Task description:
The response should be an exact transcription of the data below, free of images.

..........

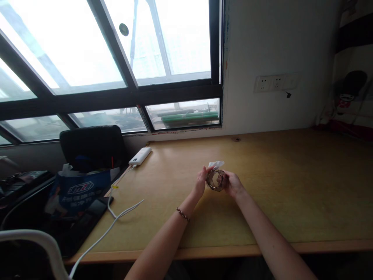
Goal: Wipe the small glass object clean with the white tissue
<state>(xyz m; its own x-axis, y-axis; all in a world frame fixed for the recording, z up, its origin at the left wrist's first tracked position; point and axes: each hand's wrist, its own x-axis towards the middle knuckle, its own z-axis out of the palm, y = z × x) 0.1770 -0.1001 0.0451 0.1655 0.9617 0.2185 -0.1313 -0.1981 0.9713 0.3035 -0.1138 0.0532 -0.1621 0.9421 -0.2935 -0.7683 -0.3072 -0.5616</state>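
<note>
A round, see-through glass-like object with a dark brownish rim [215, 180] is held up over the wooden table [163, 217]. My right hand [232, 184] grips its right side, with the fingers curled at the edge. On the other side, my left hand [200, 181] has its fingers closed by the left rim and on a crumpled white tissue [216, 164], which sticks out above the object. A braided bracelet is on my left wrist.
A white power bank [140, 156] lies at the table's left edge, with a white cable [116, 216] trailing down. Left of the table are a blue bag [78, 190] and a black chair [91, 146]. Wall sockets [271, 83] and a window are behind.
</note>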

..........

Finished task:
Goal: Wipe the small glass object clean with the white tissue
<state>(xyz m; its own x-axis, y-axis; all in a world frame fixed for the recording, z up, its origin at the left wrist's first tracked position; point and axes: each hand's wrist, its own x-axis towards the middle knuckle, its own z-axis out of the palm, y = z × x) 0.1770 -0.1001 0.0451 0.1655 0.9617 0.2185 -0.1313 -0.1981 0.9713 0.3035 -0.1138 0.0532 -0.1621 0.9421 -0.2935 -0.7683 -0.3072 -0.5616</state>
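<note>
A round, see-through glass-like object with a dark brownish rim [215, 180] is held up over the wooden table [163, 217]. My right hand [232, 184] grips its right side, with the fingers curled at the edge. On the other side, my left hand [200, 181] has its fingers closed by the left rim and on a crumpled white tissue [216, 164], which sticks out above the object. A braided bracelet is on my left wrist.
A white power bank [140, 156] lies at the table's left edge, with a white cable [116, 216] trailing down. Left of the table are a blue bag [78, 190] and a black chair [91, 146]. Wall sockets [271, 83] and a window are behind.
</note>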

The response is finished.